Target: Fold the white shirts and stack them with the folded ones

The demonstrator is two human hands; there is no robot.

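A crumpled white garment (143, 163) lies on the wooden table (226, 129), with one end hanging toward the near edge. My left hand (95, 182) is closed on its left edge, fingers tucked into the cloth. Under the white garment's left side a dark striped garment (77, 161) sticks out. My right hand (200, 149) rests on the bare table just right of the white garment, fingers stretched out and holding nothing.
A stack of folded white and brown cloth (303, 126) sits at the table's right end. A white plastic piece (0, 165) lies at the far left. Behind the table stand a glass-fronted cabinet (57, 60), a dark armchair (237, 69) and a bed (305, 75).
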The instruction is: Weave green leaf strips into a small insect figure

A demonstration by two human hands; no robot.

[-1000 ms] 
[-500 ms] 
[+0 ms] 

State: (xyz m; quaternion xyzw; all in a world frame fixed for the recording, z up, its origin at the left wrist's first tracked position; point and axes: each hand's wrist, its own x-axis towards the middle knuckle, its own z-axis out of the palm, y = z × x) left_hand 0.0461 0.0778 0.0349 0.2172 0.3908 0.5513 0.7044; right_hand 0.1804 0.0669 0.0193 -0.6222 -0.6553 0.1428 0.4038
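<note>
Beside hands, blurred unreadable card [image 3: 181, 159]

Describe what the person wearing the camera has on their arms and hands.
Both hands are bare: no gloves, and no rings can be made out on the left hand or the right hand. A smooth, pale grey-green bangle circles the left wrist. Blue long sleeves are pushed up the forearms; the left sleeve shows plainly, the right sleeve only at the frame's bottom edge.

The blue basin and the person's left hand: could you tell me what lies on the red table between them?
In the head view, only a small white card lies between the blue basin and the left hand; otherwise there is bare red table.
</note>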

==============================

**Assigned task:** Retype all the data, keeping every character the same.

**Written solution:**
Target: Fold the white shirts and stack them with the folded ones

The demonstrator is two human hands; there is no robot.

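A crumpled white garment (143, 163) lies on the wooden table (226, 129), with one end hanging toward the near edge. My left hand (95, 182) is closed on its left edge, fingers tucked into the cloth. Under the white garment's left side a dark striped garment (77, 161) sticks out. My right hand (200, 149) rests on the bare table just right of the white garment, fingers stretched out and holding nothing.
A stack of folded white and brown cloth (303, 126) sits at the table's right end. A white plastic piece (0, 165) lies at the far left. Behind the table stand a glass-fronted cabinet (57, 60), a dark armchair (237, 69) and a bed (305, 75).
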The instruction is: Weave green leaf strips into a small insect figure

A demonstration by two human hands; no robot.

[-1000 ms] 
[-500 ms] 
[+0 ms] 

State: (xyz m; quaternion xyzw; all in a world frame fixed for the recording, z up, its origin at the left wrist's first tracked position; point and axes: each hand's wrist, its own x-axis towards the middle knuckle, its own z-axis out of the palm, y = z × x) left_hand 0.0461 0.0778 0.0349 0.2172 0.3908 0.5513 0.7044; right_hand 0.1804 0.0669 0.0193 -0.6222 -0.6553 0.1428 0.4038
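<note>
Beside hands, blurred unreadable card [image 3: 181, 159]

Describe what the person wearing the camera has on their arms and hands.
Both hands are bare: no gloves, and no rings can be made out on the left hand or the right hand. A smooth, pale grey-green bangle circles the left wrist. Blue long sleeves are pushed up the forearms; the left sleeve shows plainly, the right sleeve only at the frame's bottom edge.

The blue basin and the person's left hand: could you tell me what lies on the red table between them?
In the head view, only a small white card lies between the blue basin and the left hand; otherwise there is bare red table.
</note>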

Nothing else is left to add to this answer.